**What the exercise asks:**
The listing is to be returned word for word, without its images.
****************************************
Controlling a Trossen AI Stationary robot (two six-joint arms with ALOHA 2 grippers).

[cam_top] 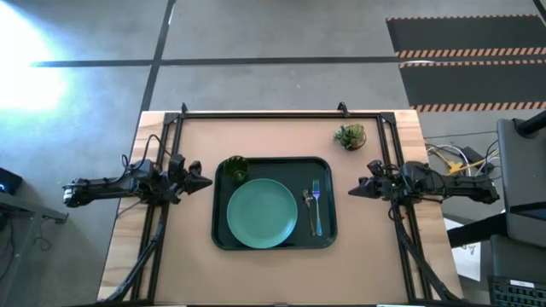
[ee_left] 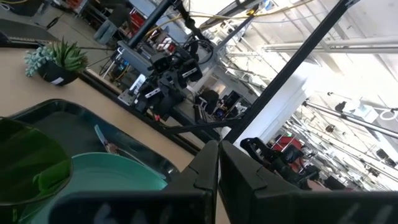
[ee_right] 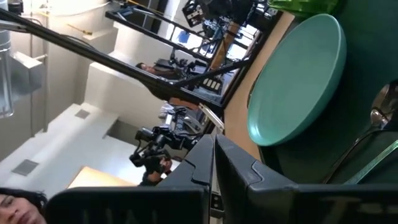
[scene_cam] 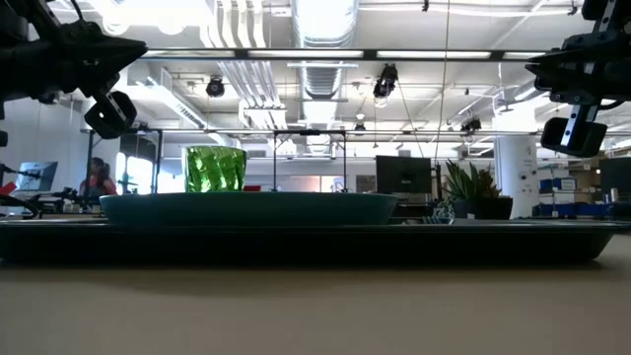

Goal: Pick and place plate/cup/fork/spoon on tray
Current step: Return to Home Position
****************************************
**Written response:**
Controlling a Trossen AI Stationary robot (two six-joint arms with ALOHA 2 grippers).

[cam_top] 
[ee_left] 
[ee_right] 
[scene_cam] 

Goal: Pick and place plate/cup/fork/spoon on tray
Current step: Return to Home Position

The exercise is complete.